━━━ Source material ━━━

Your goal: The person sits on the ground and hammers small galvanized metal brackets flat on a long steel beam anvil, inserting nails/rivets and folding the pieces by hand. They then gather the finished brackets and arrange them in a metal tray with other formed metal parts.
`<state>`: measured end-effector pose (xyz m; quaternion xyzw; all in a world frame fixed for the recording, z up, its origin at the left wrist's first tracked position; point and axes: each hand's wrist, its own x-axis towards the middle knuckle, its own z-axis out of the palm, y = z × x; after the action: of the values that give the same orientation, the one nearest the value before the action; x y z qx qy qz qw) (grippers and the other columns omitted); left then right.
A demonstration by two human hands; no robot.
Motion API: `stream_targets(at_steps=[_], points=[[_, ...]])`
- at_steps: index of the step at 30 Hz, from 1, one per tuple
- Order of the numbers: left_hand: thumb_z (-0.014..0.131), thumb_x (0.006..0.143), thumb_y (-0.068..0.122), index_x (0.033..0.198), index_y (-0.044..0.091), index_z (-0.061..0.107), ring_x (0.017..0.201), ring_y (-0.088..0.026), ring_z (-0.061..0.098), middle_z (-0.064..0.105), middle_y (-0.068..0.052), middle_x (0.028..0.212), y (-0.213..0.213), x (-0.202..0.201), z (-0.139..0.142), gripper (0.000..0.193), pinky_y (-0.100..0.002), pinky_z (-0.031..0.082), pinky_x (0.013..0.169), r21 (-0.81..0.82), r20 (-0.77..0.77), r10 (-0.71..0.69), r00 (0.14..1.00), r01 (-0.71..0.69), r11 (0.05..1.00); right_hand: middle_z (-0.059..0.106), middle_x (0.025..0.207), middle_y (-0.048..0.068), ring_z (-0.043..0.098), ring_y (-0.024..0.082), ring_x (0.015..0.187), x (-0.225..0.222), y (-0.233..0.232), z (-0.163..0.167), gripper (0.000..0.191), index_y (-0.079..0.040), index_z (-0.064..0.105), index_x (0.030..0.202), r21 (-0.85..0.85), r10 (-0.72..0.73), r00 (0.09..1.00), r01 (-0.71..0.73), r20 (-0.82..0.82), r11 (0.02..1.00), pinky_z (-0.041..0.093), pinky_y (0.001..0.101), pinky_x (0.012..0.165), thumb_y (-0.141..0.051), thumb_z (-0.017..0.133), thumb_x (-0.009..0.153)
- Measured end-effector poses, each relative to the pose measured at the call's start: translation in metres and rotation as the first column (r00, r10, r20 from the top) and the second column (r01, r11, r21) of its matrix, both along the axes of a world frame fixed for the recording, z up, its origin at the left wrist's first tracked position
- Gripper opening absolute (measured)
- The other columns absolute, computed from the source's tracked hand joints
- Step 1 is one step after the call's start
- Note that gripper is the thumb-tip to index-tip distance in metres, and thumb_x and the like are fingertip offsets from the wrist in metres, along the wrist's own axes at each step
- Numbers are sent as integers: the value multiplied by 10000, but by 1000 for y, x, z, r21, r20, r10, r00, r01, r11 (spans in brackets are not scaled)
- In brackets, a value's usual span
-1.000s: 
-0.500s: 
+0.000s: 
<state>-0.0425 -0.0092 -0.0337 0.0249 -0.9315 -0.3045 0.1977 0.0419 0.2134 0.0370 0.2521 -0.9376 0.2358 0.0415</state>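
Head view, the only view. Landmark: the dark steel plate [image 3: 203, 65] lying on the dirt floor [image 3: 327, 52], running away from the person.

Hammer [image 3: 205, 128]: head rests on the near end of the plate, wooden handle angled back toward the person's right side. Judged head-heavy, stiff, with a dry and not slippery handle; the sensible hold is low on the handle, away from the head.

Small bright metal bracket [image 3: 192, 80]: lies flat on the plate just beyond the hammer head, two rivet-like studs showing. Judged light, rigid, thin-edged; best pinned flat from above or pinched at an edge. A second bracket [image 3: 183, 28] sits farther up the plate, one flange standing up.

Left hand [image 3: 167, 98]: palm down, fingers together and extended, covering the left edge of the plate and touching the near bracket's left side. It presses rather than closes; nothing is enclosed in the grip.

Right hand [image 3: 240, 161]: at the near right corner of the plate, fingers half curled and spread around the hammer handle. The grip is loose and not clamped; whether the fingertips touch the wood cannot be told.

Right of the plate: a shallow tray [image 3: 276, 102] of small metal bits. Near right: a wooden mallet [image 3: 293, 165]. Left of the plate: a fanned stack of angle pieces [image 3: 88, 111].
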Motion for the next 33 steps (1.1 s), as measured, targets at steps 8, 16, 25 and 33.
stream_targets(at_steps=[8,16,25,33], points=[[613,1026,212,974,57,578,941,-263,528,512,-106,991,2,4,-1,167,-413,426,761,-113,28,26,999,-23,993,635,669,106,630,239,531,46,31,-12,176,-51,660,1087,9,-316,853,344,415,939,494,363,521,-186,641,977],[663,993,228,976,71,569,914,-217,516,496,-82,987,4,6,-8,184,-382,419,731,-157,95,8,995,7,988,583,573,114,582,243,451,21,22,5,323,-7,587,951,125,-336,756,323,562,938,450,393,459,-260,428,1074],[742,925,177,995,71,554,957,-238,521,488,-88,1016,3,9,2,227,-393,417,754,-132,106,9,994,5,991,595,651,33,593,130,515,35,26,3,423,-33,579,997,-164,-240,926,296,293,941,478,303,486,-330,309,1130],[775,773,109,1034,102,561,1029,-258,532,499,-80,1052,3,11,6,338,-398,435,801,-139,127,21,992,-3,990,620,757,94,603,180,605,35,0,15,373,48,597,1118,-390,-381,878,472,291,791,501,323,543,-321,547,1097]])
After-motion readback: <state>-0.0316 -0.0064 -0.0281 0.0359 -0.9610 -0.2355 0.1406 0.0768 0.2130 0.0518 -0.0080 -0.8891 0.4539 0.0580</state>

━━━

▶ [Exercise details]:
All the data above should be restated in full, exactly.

▶ [Written answer]:
Your goal: The person sits on the ground and hammers small galvanized metal brackets flat on a long steel beam anvil, inserting nails/rivets and folding the pieces by hand. They then gather the finished brackets and arrange them in a metal tray with other formed metal parts.
`<state>`: measured end-effector pose (xyz m; quaternion xyzw; all in a world frame fixed for the recording, z up, its origin at the left wrist's first tracked position; point and axes: each hand's wrist, its own x-axis towards the middle knuckle, its own z-axis out of the palm, y = z × x; after the action: of the values that give the same orientation, the one nearest the value before the action; x y z qx qy qz qw) (grippers and the other columns omitted); left then right.
A demonstration by two human hands; no robot.
Motion API: `stream_targets(at_steps=[_], points=[[_, ...]])`
- at_steps: index of the step at 30 Hz, from 1, one per tuple
- Order of the numbers: left_hand: thumb_z (-0.014..0.131), thumb_x (0.006..0.143), thumb_y (-0.068..0.122), index_x (0.033..0.198), index_y (-0.044..0.091), index_z (-0.061..0.107), ring_x (0.017..0.201), ring_y (-0.088..0.026), ring_z (-0.061..0.098), middle_z (-0.064..0.105), middle_y (-0.068..0.052), middle_x (0.028..0.212), y (-0.213..0.213), x (-0.202..0.201), z (-0.139..0.142), gripper (0.000..0.193), pinky_y (-0.100..0.002), pinky_z (-0.031..0.082), pinky_x (0.013..0.169), r21 (-0.81..0.82), r20 (-0.77..0.77), r10 (-0.71..0.69), r00 (0.14..1.00), r01 (-0.71..0.69), r11 (0.05..1.00); right_hand: middle_z (-0.059..0.106), middle_x (0.025..0.207), middle_y (-0.048..0.068), ring_z (-0.043..0.098), ring_y (-0.024..0.082), ring_x (0.015..0.187), x (-0.225..0.222), y (-0.233..0.232), z (-0.163..0.167), gripper (0.000..0.191), index_y (-0.079..0.040), index_z (-0.064..0.105), index_x (0.030..0.202), r21 (-0.85..0.85), r10 (-0.72..0.73), r00 (0.09..1.00), r01 (-0.71..0.73), r20 (-0.82..0.82), r11 (0.02..1.00), pinky_z (-0.041..0.093), pinky_y (0.001..0.101), pinky_x (0.012..0.165), thumb_y (-0.141..0.051), thumb_z (-0.017..0.133), thumb_x (-0.009..0.153)
- Measured end-effector poses, each relative to the pose measured at the call's start: translation in metres and rotation as the first column (r00, r10, r20 from the top) and the second column (r01, r11, r21) of its matrix, both along the axes of a world frame fixed for the recording, z up, its origin at the left wrist's first tracked position
- Gripper opening absolute (measured)
- The other columns absolute, computed from the source's tracked hand joints
- Step 1 is one step after the call's start
- Note that gripper is the thumb-tip to index-tip distance in metres, and thumb_x and the like are fingertip offsets from the wrist in metres, along the wrist's own axes at each step
- Numbers are sent as integers: the value multiplied by 10000, but by 1000 for y, x, z, r21, r20, r10, r00, r01, r11 (spans in brackets are not scaled)
- In brackets, a value's usual span
-1.000s: 
-0.500s: 
+0.000s: 
<state>-0.0425 -0.0092 -0.0337 0.0249 -0.9315 -0.3045 0.1977 0.0419 0.2134 0.0370 0.2521 -0.9376 0.2358 0.0415</state>
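Head view, the only view. Landmark: the dark steel plate [image 3: 203, 65] lying on the dirt floor [image 3: 327, 52], running away from the person.

Hammer [image 3: 205, 128]: head rests on the near end of the plate, wooden handle angled back toward the person's right side. Judged head-heavy, stiff, with a dry and not slippery handle; the sensible hold is low on the handle, away from the head.

Small bright metal bracket [image 3: 192, 80]: lies flat on the plate just beyond the hammer head, two rivet-like studs showing. Judged light, rigid, thin-edged; best pinned flat from above or pinched at an edge. A second bracket [image 3: 183, 28] sits farther up the plate, one flange standing up.

Left hand [image 3: 167, 98]: palm down, fingers together and extended, covering the left edge of the plate and touching the near bracket's left side. It presses rather than closes; nothing is enclosed in the grip.

Right hand [image 3: 240, 161]: at the near right corner of the plate, fingers half curled and spread around the hammer handle. The grip is loose and not clamped; whether the fingertips touch the wood cannot be told.

Right of the plate: a shallow tray [image 3: 276, 102] of small metal bits. Near right: a wooden mallet [image 3: 293, 165]. Left of the plate: a fanned stack of angle pieces [image 3: 88, 111].
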Motion for the next 33 steps (1.1 s), as measured, targets at steps 8, 16, 25 and 33.
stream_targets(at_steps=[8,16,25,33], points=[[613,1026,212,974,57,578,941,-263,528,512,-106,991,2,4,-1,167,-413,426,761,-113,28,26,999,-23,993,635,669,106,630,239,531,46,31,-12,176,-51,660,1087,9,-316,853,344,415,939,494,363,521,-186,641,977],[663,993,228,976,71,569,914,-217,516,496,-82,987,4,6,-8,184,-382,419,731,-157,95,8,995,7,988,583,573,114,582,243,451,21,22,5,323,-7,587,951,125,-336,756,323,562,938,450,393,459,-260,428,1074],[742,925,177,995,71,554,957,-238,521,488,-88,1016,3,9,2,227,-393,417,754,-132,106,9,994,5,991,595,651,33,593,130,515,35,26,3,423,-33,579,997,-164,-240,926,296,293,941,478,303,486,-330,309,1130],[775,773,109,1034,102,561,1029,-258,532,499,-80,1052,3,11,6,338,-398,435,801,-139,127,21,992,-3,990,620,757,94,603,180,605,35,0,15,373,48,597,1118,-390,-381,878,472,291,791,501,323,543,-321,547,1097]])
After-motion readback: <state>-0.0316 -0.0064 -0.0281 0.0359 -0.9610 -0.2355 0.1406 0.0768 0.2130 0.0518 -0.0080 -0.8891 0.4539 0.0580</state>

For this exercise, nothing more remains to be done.